Just something that has always tickled me. At my old work, staff turnover has been quite low over the years, and most people have been there a while. However, obviously people do leave.
When this happens, a curious thing occurs.
If the person leaving is a manager or executive, an office wide whip round is organised by one of the most senior managers. Everyone is usually asked to contribute.
However in the 10 years I worked there, not once was a whip round organised whenever a non manager left, regardless of time served, popularity (which shouldn’t matter) etc. Bear in mind that the managers are very high earners in this place - the ground floor is not badly off, by comparison but certainly nowhere near the 6 figures per annum the management get.
In one extraordinary case, a manager at a sister office - not local and only has visited twice in 2 years was leaving the same time as a long serving local colleague. We were asked to contribute to the managers leaving present, whilst nothing was organised for our colleague!

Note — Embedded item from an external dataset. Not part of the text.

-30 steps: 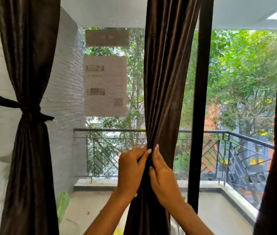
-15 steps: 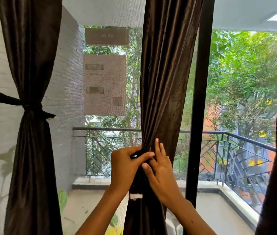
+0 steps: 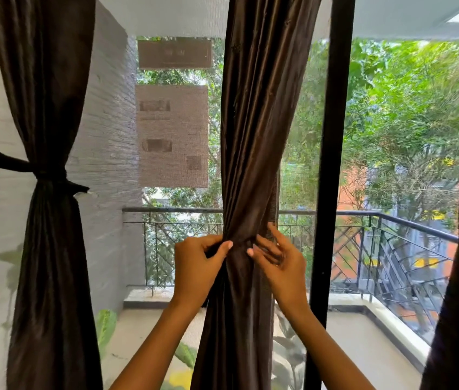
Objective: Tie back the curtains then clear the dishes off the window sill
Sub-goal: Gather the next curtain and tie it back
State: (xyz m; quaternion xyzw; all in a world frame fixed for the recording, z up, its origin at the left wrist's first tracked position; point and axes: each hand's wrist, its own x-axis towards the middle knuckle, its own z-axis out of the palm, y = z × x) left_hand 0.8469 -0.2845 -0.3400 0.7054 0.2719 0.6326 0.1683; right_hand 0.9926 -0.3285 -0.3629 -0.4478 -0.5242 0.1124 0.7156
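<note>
I can read nothing here — the two brown notices (image 3: 172, 133) on the window glass are blurred.

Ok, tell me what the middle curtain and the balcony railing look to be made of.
Middle curtain: a dark brown woven fabric with a satin-like sheen, judging by the glossy highlights along its soft folds; the fibre is unclear. Balcony railing: likely metal painted black, given its thin straight bars and lattice.
</note>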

Is this normal? I guess one of the ‘ground level’ staff could have taken it upon themselves to organise something, but it seems myopic of the senior manager not to see what a ridiculous request it was to contribute to someone who we didn’t see everyday whilst doing nothing for the local team member.
Thoughts? I don’t think that having leaving presents should be a mandatory thing at all - but if some get it and not others - especially when those some are the much higher paid - it seems v strange.